Overall Confidence65%

Human Clinical Evidence

Limited. Human data on endomorphin-1 come from immunohistochemical and biochemical detection of EM-1-like material in postmortem human brain tissue (Hackler, Kastin, Zadina 1997 Peptides) and from in vitro pharmacology on cloned human MOR. There are no clinical trials of endomorphin-1 itself, and stabilized endomorphin analogs (ZH-series and others) have not yet entered registrational clinical development as of 2026.

Animal / Preclinical

Extensive.
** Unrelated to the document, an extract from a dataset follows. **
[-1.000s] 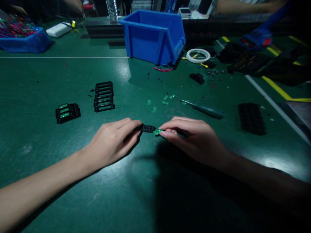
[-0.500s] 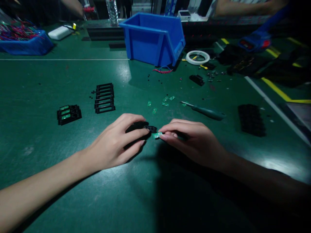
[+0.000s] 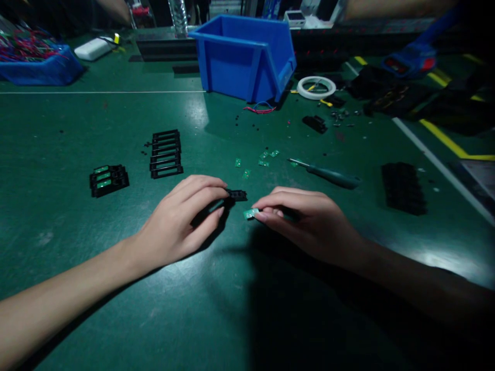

Three decades of rodent and limited primate work have characterized endomorphin-1 pharmacology, anatomy, and behavioral effects (analgesia, cardiovascular, gastrointestinal, sedation), and stabilized analog programs have generated substantial preclinical efficacy and side-effect-comparison datasets — particularly the Zadina ZH-series compared head-to-head with morphine in pain, respiratory, tolerance, and self-administration paradigms.

Mechanistic Rationale

Strong. MOR selectivity, full-agonist efficacy, and signaling pathway coupling are well-mapped. The structural distinction from the YGGFL pharmacophore is established. The contested precursor status is acknowledged but does not affect the receptor-level pharmacology of the synthetic peptide.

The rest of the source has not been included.